Trout Unlimited, an early partner in the relicensing process, is also focused on fish.
The organization’s Missoula representative, Bruce Farling, said dam bypass is the most desirable way to restore runs of bull and cutthroat trout, but fish interests may have to settle for a contribution to enhance habitat upstream of the dams.
Some changes in dam operations may help resolve problems with water temperature and dissolved gas, he added.
Mona Janopaul, a conservation counsel for Trout Unlimited based in Arlington, Va., said WWP demonstrated its commitment to a comprehensive resolution of relicensing issues when officials asked that the Noxon Rapids license be shortened by four years so its expiration would coincide with that of Cabinet Gorge.
“That was definitely a major sacrifice,” she said.
Janopaul said she was also impressed with the relationships the utility had established with the groups summoned to work on relicensing, particularly with the tribes.
WWP also had compiled much of the scientific material that would be needed for good decision-making, she said.
Such information can take years to accumulate, Janopaul said, and utilities who get started late on relicensing are frequently frustrated when they can’t proceed because they have done little of the groundwork.
She noted WWP is funding a $25,000 study by a Trout Unlimited specialist in bull trout.
She said WWP also made a key concession early in the consultation process by agreeing to prepare a “loss statement” that will use predam and present-day conditions to establish environmental and other benchmarks.
No other utility has been so conciliatory, she said. “So far, they have met every test.”
LaBolle said there are financial reasons to pursue a flexible license instead of one that tries to impose comprehensive and potentially expensive conditions up front.
Gradual implementation of whatever new requirements are attached to the license will allow WWP to spread its cost, he said.
LaBolle said conservationists and others also have motivation to remain involved.
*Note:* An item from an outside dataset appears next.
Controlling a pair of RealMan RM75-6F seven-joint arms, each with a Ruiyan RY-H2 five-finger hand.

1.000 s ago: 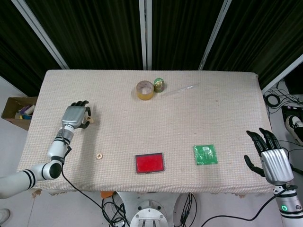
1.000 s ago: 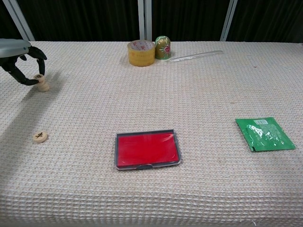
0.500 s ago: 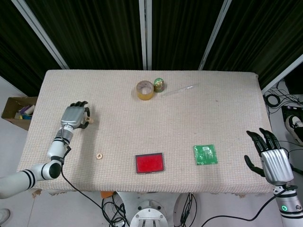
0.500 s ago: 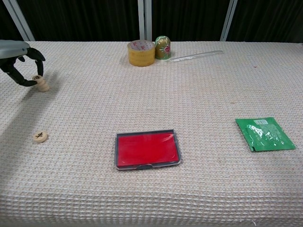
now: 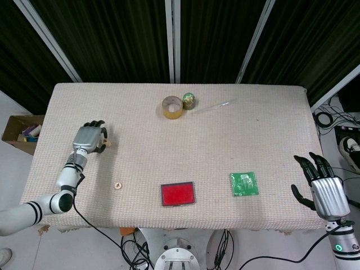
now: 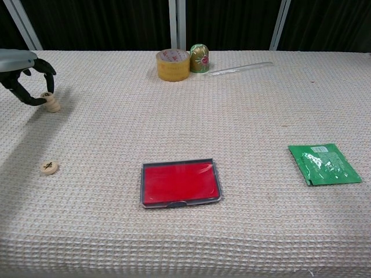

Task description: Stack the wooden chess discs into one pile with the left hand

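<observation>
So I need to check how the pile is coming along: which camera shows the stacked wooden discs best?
The chest view: the stacked discs appear side-on at the far left, with the fingertips of the left robot hand at the top disc. In the head view the pile is a tiny speck beside that robot hand, partly hidden by it.

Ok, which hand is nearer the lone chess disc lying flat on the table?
Left. The left hand is just behind the lone chess disc, at the pile of discs. The right hand hangs off the table's far right edge.

Red case [image 6: 181, 183], green packet [image 6: 324, 164], tape roll [image 6: 173, 64]
</observation>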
If a new license is not issued on time, the old licenses are renewed for one-year periods.
In the meantime, no environmental work is started, and a generation could lose its chance to enjoy a rehabilitated resource.
LaBolle said that should not happen on the Clark Fork because WWP has agreed to implement whatever pieces of the final licensing application the parties sign off on ahead of time. The risk of FERC seeking changes in those provisions is small, he said.
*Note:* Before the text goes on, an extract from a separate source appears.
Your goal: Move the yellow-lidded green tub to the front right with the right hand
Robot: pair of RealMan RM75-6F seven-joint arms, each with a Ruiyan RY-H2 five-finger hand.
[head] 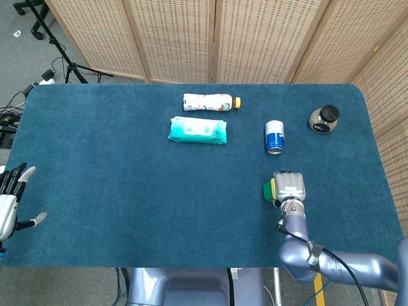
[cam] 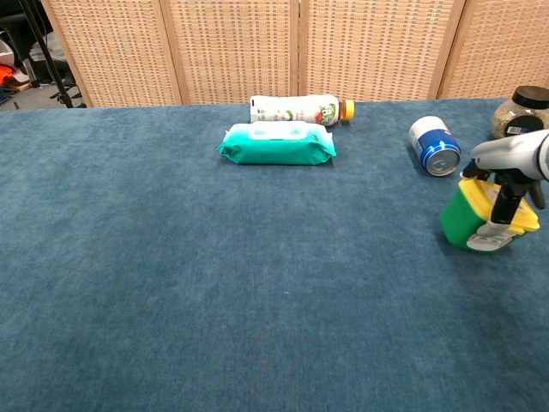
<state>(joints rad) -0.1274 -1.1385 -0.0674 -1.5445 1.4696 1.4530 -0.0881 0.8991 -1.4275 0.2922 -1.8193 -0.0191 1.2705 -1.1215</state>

So far, LaBolle added, WWP has kept financial issues off the table to assure deliberations address the concerns of all parties without the inhibitions money might cause.
But at some point dollars will have to be introduced to the mix, he said.
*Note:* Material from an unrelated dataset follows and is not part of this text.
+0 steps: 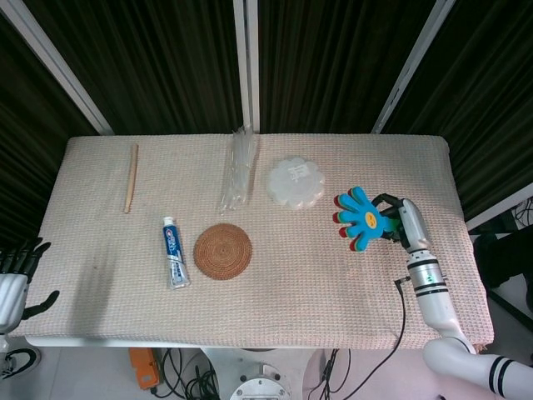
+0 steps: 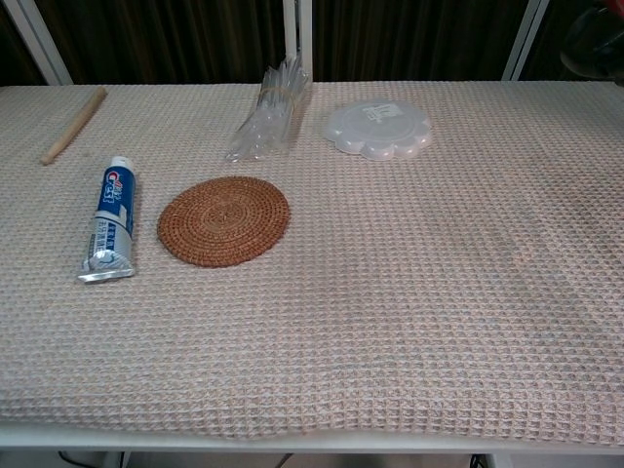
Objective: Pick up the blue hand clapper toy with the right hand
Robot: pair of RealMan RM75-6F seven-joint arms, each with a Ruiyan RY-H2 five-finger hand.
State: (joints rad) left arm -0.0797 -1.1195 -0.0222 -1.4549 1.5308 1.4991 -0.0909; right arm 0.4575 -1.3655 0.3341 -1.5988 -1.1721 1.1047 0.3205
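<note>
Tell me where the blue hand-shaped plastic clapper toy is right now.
In the head view, the blue hand-shaped clapper toy is at the table's right side, held by the right hand, just right of the white scalloped plastic lid.

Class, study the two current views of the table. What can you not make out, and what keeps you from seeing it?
- Blue hand clapper toy: its handle, head view, hidden inside the right hand.
- The same toy, chest view: almost wholly cut off by the top right edge.
- Left hand: head view, partly cut off by the left edge.
- Toothpaste tube: small print too fine.
</note>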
Looking toward the future, LaBolle said he expects some conflict, but like Miles he hopes those involved in the collaborative process will be sufficiently committed to its success to seek solutions.
WWP wants as many of those groups as possible to continue on as part of the living license process, he said, adding that many in the utility industry are watching to see if the Clark Fork initiative can succeed.
“What we’re shooting for is very ambitious,” LaBolle said. “It still is fraught with lots of challenges.”